Il y a du cannabis un peu partout, sous toutes ses formes, sur les stands de Cannabis Expo, organisée de 13 au 16 décembre à Pretoria. La règle ? On expose, on regarde, mais on ne fume pas. De quoi néanmoins appâter des centaines de personnes, producteurs, fabricants, distillateurs, brasseurs, vendeurs ou simples consommateurs.
« C’est une immense opportunité, je ne pense pas que les gens réalisent à quel point », se réjouit Steve Carver, responsable de U Can Grow Africa, qui sous-loue des pans de terre pour la culture de cannabis. « Si l’on regarde le marché, ce qu’il se passe aux États-Unis ou au Canada, c’est énorme », poursuit-il. Les bénéfices tirés des produits fabriqués avec du cannabis sont « incroyables », assure également Sifiso Pretorius, qui détient une licence pour cultiver de la marijuana. « C’est une industrie principalement basée sur l’exportation, en dollars : le potentiel est énorme ».
Huiles médicales, friandises pour chien, habits en fil de chanvre, vaporisateurs, boissons énergétiques, casquettes, tatouages et conseils personnalisés… Sans oublier le kit de culture à domicile qui contient le nécessaire pour faire pousser sa propre herbe – thermomètre, lampe, sablier, produits chimiques et instructions : durant cette foire pour le moins originale, les visiteurs découvrent tout un monde de produits et de services dérivés du cannabis en provenance du sud de l’Afrique.
Fumer oui, mais chez soi
La Cour constitutionnelle a légalisé en septembre dernier la consommation du cannabis à usage personnel, épilogue judiciaire d’un dossier qui suscite la polémique depuis des années dans ce pays comme dans le reste du monde. Concrètement, un adulte peut désormais consommer, posséder ou cultiver du cannabis, pour sa consommation personnelle, à domicile. L’usage de la marijuana en public et sa commercialisation restent interdits. La plus haute instance judiciaire du pays a laissé deux ans au Parlement pour adopter un nouveau texte.
Haanes Swan, Zimbabwéenne de 25 ans, vend des habits en chanvre. Elle ne tarit pas d’éloge sur la matière. « Le tissu est quatre fois plus solide que le coton et (le chanvre) nécessite moitié moins d’eau pour pousser.
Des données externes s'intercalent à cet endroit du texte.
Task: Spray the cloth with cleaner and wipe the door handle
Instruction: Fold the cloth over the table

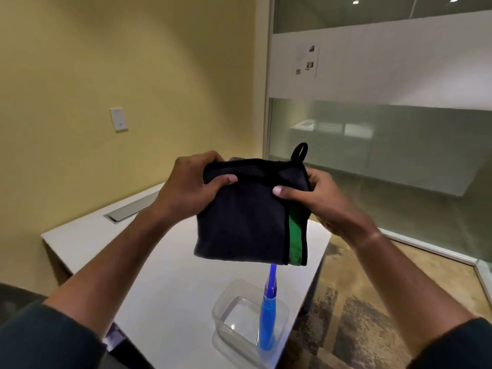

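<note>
Lower centre of the frame: a clear plastic container (226, 312) rests on the white table (165, 283), with a blue spray bottle (268, 312) standing upright inside it. Centre of the frame, above the table: a folded dark cloth (245, 222) with a green stripe is held in the air. The left hand (191, 187) grasps its upper left edge, thumb on the front. The right hand (316, 198) pinches its upper right edge. Upper left: a yellow wall (106, 62) with a white wall plate (118, 119).
</note>
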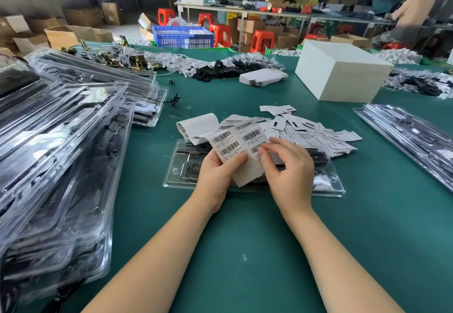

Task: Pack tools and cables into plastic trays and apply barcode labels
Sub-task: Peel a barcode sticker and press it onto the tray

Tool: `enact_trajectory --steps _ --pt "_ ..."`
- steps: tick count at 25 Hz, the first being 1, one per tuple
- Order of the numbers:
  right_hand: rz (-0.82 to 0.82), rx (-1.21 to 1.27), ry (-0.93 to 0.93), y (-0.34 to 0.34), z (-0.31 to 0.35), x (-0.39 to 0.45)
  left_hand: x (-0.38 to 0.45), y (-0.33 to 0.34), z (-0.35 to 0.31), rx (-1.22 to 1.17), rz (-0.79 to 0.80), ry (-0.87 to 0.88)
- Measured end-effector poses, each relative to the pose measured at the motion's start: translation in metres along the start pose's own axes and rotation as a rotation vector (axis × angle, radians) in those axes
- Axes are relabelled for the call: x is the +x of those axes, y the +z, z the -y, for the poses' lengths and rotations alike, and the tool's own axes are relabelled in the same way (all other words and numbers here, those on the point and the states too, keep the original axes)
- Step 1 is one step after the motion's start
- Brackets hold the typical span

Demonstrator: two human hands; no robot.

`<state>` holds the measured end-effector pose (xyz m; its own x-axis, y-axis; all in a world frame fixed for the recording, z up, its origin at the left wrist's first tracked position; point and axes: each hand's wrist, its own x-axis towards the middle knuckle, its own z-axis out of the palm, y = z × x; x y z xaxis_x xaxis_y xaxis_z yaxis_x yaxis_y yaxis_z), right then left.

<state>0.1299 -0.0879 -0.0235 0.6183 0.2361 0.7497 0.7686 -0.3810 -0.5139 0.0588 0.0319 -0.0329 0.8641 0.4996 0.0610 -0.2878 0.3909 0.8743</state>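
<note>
Two hands: left hand (218,168) holds label strip (235,141); right hand (289,165) pinches one label (256,150).

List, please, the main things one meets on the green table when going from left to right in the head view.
Stack of clear plastic trays → left hand → barcode label sheet → right hand → pile of white tags → white box → trays at the right edge.

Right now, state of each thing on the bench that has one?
label strip: held up over the tray, far end curled
left hand: grips the strip
right hand: pinches a label at the strip's edge
plastic tray: flat on the table, loaded
white box: closed
</note>
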Motion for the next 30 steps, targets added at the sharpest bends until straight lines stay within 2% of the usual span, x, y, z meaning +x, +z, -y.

On va pouvoir habiller les gens pour presque rien ». Pour certains, c’est l’opportunité de se lancer dans un nouveau boulot fixe ou d’appoint, dans ce pays où le taux de chômage atteignait 27% en décembre. « Je voulais m’informer sur la manière de faire pousser (de l’herbe). Je suis plutôt content par ce que j’ai trouvé ici: je sais où trouver les graines et tout le reste pour me lancer », explique Amogelang Shadi, étudiant en droit de 24 ans.
Rasta Sphesihle Madola, directeur de la compagnie Marijuana Board of South Africa, explique lui que la communauté rasta collabore déjà avec des associations de cultivateurs. « En tant que rasta, on s’y connaît sur l’économie du cannabis, on sait que cela génère de l’argent dans le monde. On appelle des investisseurs internationaux à investir et rendre l’industrie viable », explique-t-il à l’AFP.
Plusieurs pays ont déjà dépénalisé l’usage (récréatif et/ou thérapeutique, selon les pays) et la détention de cannabis, renonçant aux peines de prison envers les consommateurs (l’Uruguay en pointe, le Canada, la capitale Washington et huit États américains, les Pays-Bas ou l’Espagne).